# Try it
How many of the lines below include the word "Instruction"? Only the number should be given.
☆ ☆ ☆
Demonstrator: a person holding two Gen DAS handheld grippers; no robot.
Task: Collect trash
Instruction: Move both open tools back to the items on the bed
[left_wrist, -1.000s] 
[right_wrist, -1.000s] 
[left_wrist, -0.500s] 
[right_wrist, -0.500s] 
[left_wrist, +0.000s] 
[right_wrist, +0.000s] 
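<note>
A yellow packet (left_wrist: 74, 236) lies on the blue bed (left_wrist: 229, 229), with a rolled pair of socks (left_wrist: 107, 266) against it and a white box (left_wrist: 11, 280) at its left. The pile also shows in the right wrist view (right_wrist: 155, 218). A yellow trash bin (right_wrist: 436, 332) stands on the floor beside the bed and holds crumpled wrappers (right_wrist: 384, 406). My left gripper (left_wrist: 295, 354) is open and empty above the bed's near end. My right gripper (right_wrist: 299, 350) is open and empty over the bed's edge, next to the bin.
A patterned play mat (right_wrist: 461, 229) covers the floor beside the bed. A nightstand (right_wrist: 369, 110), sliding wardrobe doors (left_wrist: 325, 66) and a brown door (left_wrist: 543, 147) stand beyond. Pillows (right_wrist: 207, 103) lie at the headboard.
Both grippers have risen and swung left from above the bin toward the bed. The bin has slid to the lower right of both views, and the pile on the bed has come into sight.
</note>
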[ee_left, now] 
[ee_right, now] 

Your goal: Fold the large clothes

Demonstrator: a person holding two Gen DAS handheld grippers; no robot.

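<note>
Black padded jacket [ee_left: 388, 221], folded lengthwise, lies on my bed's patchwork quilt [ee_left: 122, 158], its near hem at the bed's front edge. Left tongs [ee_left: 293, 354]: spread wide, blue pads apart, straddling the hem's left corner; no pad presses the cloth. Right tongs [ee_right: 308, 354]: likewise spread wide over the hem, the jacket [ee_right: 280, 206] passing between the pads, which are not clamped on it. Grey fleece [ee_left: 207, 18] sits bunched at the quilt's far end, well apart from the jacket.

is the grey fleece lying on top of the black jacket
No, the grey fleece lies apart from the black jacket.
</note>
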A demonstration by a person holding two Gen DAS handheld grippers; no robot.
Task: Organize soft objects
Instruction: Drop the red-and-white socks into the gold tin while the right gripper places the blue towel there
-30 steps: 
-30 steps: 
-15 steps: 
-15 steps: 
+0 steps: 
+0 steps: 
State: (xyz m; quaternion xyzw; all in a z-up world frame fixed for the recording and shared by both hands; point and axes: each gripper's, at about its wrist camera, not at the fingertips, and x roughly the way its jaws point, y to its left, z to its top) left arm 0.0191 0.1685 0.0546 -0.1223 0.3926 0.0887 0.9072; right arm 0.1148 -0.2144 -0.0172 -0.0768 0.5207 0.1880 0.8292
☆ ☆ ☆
# Your response
2